Approaching budget

Published June 10, 2024

THE constitution of the National Economic Council to review and approve the macroeconomic budgetary framework, as well as proposed federal and provincial development spending plans for 2024-25, gives hope that the announcement of next year’s budget will not be delayed beyond June 12.

Considering that the Annual Plan Coordination Committee had firmed up its macro targets for FY25 at the beginning of this month, the delay in the announcement has been surprising, if not perplexing.

Apparently, it was done to facilitate Prime Minister Shehbaz Sharif undertake his China visit, which had many guessing about its purpose just ahead of the budget presentation. Rumour has it that the visit was undertaken in connection with IMF-dictated budget targets and programme goals concerning Chinese debt and power purchase agreements with Chinese companies.

That the government is making its budget in exceptionally challenging conditions is an understatement. The present macroeconomic environment is probably the most demanding any government has faced in years — despite the newfound economic stability under the IMF’s short-term SBA facility. Macroeconomic conditions remain vulnerable to the slightest shock.

Politically, too, the situation is tough. On the one hand, a court decision has, at least for now, deprived the fledgling government of an absolute majority in parliament. On the other, it must find a balance between stringent IMF demands and the public’s expectations of relief. Caught between a rock and a hard place, the finance managers have repeatedly reassured the people that the burden of ‘adjustments’ to be made in the budget under an agreement with the IMF would fall on the affluent.

Yet few have faith in those commitments, given the stern IMF conditions that would require drastic direct and indirect taxation and withdrawal of subsidies in the next budget, and a significant increase in energy prices at the beginning of FY25 to qualify for a new bailout.

In this context, the government’s budget priorities are clear: economic stabilisation by containing the current account deficit in the balance-of-payments, and reduction in the budget deficit and borrowing requirements through primary budget surplus.

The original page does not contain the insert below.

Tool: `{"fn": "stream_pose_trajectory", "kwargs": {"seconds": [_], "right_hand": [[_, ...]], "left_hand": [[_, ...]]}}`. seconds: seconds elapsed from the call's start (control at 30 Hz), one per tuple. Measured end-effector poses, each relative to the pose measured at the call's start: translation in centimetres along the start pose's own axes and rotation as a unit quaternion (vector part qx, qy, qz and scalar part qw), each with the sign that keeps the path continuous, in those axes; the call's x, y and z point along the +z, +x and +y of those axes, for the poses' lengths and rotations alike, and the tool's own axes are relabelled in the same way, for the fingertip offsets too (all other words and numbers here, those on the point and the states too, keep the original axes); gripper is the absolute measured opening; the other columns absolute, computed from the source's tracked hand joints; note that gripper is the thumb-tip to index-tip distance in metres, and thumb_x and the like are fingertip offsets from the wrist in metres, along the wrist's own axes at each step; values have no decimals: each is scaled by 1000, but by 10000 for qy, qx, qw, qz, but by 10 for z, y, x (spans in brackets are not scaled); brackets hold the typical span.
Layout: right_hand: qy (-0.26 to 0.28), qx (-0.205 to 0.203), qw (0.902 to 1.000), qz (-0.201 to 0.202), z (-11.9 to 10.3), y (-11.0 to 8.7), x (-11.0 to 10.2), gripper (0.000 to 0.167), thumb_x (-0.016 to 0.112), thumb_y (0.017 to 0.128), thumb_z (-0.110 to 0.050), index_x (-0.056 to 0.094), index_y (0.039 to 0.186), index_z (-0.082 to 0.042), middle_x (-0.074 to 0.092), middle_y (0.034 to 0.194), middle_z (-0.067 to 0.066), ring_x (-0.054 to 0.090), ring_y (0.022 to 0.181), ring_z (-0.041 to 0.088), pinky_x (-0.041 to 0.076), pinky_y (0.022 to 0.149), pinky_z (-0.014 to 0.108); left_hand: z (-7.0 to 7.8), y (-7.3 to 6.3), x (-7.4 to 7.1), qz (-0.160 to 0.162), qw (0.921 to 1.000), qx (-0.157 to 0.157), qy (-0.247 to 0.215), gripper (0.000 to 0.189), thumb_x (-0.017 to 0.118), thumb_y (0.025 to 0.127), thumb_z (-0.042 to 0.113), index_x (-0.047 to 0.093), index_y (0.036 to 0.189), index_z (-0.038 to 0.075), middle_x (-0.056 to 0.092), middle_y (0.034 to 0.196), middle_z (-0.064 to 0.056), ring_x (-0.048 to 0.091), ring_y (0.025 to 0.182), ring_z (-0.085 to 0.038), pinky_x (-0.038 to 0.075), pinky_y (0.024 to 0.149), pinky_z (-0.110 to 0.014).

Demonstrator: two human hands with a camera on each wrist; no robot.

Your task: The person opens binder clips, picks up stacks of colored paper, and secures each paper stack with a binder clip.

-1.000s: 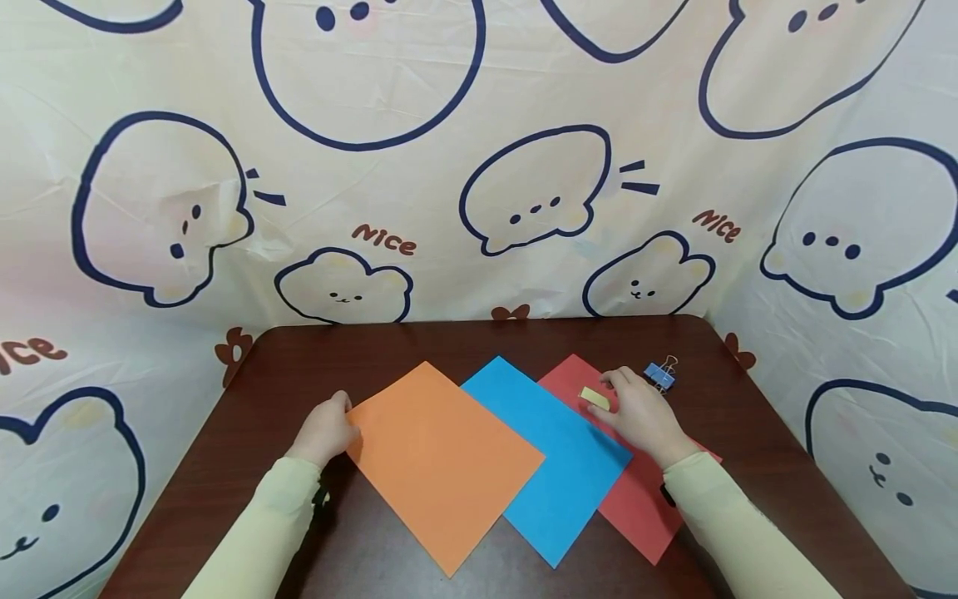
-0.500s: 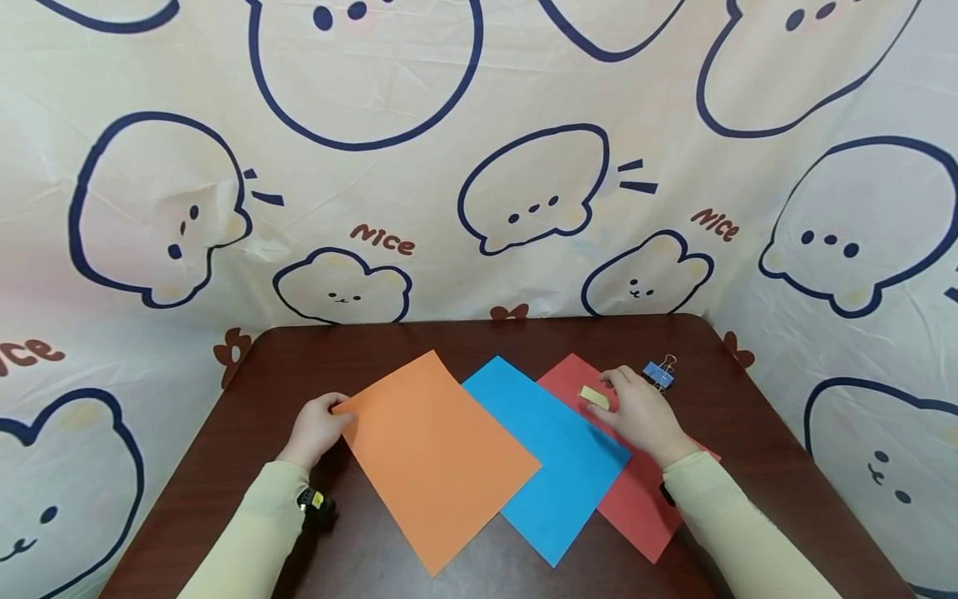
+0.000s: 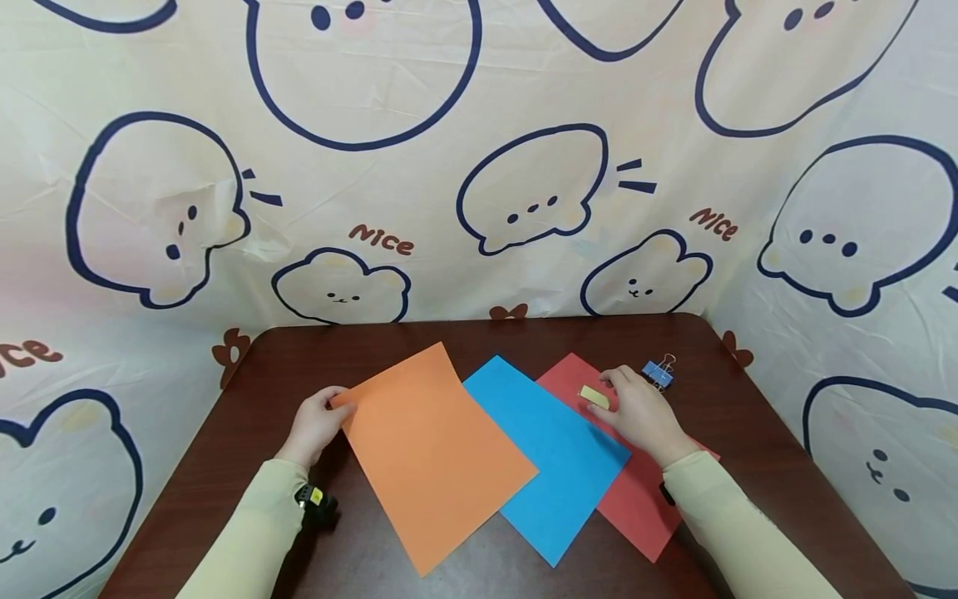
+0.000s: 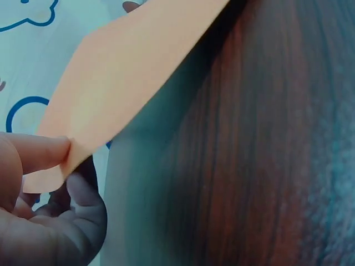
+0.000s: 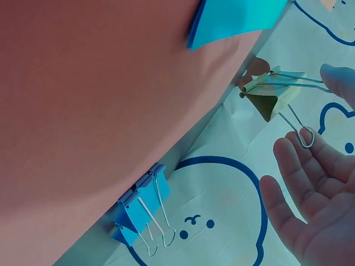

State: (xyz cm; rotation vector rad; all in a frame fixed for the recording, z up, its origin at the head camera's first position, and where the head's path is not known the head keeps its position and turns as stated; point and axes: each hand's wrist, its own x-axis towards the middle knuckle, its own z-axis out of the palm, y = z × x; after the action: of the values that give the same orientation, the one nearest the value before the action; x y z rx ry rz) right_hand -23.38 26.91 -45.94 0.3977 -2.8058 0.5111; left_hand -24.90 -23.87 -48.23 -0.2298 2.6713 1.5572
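Note:
My left hand pinches the left corner of a square orange sheet of paper between thumb and fingers. In the left wrist view the orange paper bends at the pinch and rises off the table along that side. Over a red sheet, my right hand holds a yellow binder clip. The right wrist view has the thumb on one wire handle of the yellow clip and fingertips at the other handle. A blue sheet lies between the orange and red ones, overlapping both.
Blue binder clips stand at the far right, beyond my right hand; in the head view the blue clip is near the back corner of the dark wooden table. A cartoon-printed cloth hangs behind and beside the table.
My left hand has shifted slightly left and gripped the orange sheet, lifting its left corner; the sheet has turned clockwise a little. My right hand stays in place with the yellow clip.

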Motion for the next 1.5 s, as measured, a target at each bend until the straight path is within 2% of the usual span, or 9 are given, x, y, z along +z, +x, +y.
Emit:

Stabilisation is crucial for Pakistan to make its external debt payments on time, bring up its dwindling foreign exchange reserves to a safe level, and achieve debt sustainability by narrowing the gap between its income and spending by mobilising additional tax revenue and cutting public expenditure.

It goes without saying that these goals require extensive policy reforms. Both the prime minister and finance minister have time and again expressed their commitment to carrying out the required structural reforms under the new IMF programme. The budget for the next year will be their first test. Many are sceptical of them translating their words into well-defined actions in the budget. Will they prove their doubters wrong?